2018 Gravel Training Plan

The training plan is ready!

This year, I decided to expand it to be a training template for gravel races in the Kansas City metro area. If you live in the KC area, the plan includes all the major gravel events leading up to the Dirty Kanza 200. It culminates with a quick taper and then a short week of training leading up to the DK200.

If you don’t live in the KC area or don’t plan to ride any of the events, the training template indicates alternative workouts for those dates.

To access a copy of the training plan, simply follow this blog by clicking “Keep Me Updated” in the upper right corner. You will receive an email with a link to the template. The template is saved as a Google Spreadsheet. If that format doesn’t work for you, leave a comment below and I’ll email a PDF copy of the plan to you.

If you already follow my blog, I’ve tried to keep track of everyone that requested a copy, and I will those out today. If you don’t receive an email from me today, leave a comment below and I’ll get that out to you.

The training included in the template is demanding. But, so is gravel racing and especially the Dirty Kanza. Don’t let the first view intimidate you. If you can find the time and settle in to a training routine, the plan is actually pretty easy to follow. You have to plan and be ready for the big days on the bike.

There’s no catch for requesting a copy of the training plan. I won’t email you, sell your information, or market anything to you. I created this plan for myself (used it 2 years) but was taken off the bike by an injury suffered while playing baseball. Rather than letting the plan waste away, I thought I would help as many people as I can to show up in Emporia and crush their goal. The plan isn’t customized to your individual needs, but it’s a great starting template.

Train hard! Race Smart!


2018 Dirty Kanza Training Plan

I’ve received a lot of requests for the 2017 DK training plan. And, regrettably, I haven’t replied to the requests that have come in lately. I plan to do so and will do so. Please be patient with me. =)

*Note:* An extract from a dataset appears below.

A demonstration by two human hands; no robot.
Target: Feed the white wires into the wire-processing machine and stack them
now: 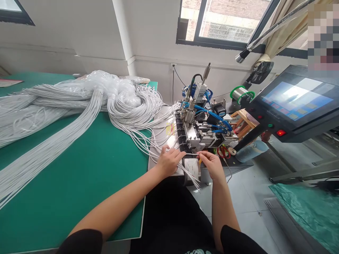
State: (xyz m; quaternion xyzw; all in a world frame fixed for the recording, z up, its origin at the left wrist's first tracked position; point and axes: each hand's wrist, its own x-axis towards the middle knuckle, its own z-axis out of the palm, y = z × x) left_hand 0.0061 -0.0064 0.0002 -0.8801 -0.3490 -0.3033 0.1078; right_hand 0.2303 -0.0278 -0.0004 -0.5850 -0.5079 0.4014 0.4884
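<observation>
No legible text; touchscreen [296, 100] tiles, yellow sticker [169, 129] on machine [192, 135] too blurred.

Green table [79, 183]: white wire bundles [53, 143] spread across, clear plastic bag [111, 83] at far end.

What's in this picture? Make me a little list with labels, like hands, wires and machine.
Place: green table beside a small machine
Left hand: pinches a white wire in front of the machine
Right hand: pinches the same wire further along
Bundle: many white wires lying across the table
Hoses: blue, on the machine
Screen: lit, at the right
Spool: green, behind the machine
Scissors: red handles, by the right hand
</observation>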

I plan on updating the plan for 2018 and will send that to everyone once it’s ready.

If you’re anxious to get started training, the best thing you can do right now is to ride your bike. The plan doesn’t start until January, so there’s no rush until then. So, get on the bike, keep the rubber side down, and have fun!

DK Women Over 50 Podium - Lynn Malir

Lynn Malir Rocks DK 2017!!!

This year, well over 100 people requested a copy of the 2017 Dirty Kanza training plan. It’s quite humbling (and slightly stressful) to have so many people interested in the plan. Some of the folks that requested a copy stayed in touch over the spring and even followed up after the finish. The best part of offering the plan is hearing all the stories and Dirty Kanza race reports. And this year, the stories have been amazing!

One story stands out because the rider took a bunch of want-tos and turned it into an age-group podium finish! Lynn Malir contacted me early in February, stating that she would “LOVE” a copy of the plan. As I try to do with everyone, I emailed her a link to the plan along with a few questions, the most important one being her goal for the DK. She wrote back and told me that she would like to finish in under 17 hours. We emailed back and forth a few times, discussing training strategies, how to conquer the nutritional challenge, as well as bike maintenance and a few other DK topics. Then, the emails stopped, which is to be expected when complete strangers strike up a conversation on a singular topic.

Then, at the end of February, Lynn emailed, asking if I would help her create a plan specific to her current fitness and time available for training. She said that she was fully committed to finishing the DK and wanted a training plan that would get her there. She also shared that she had a running background and that she had completed the DK Half Pint and started the DK 200 in 2016 but DNF’d due to stomach issues. After learning a bit about her training background and weekly schedule, I  pulled together a complete training plan that included mobility work, strength exercises, and bike workouts. It was slightly overwhelming to see it all together as one plan.

In March, Lynn completed a power test. After a month of training, her FTP was improving ahead of schedule. Her fitness was already better than the 17-hour goal. She was riding more in the 15-hour range. Learning this, I Updated the plan to push Lynn a little harder. And, every week, she reported back with positive news, mostly that she loved the workouts. She was getting stronger and rides were getting easier. As the weeks rolled on and the positive training reports continued, I began to wonder how good she could be. She completed another power test midway through April. Her FTP was up almost 10% since March. It was up so much I made a note next to her FTP number: “age-group podium finisher?” She was doing the work and reaping huge rewards.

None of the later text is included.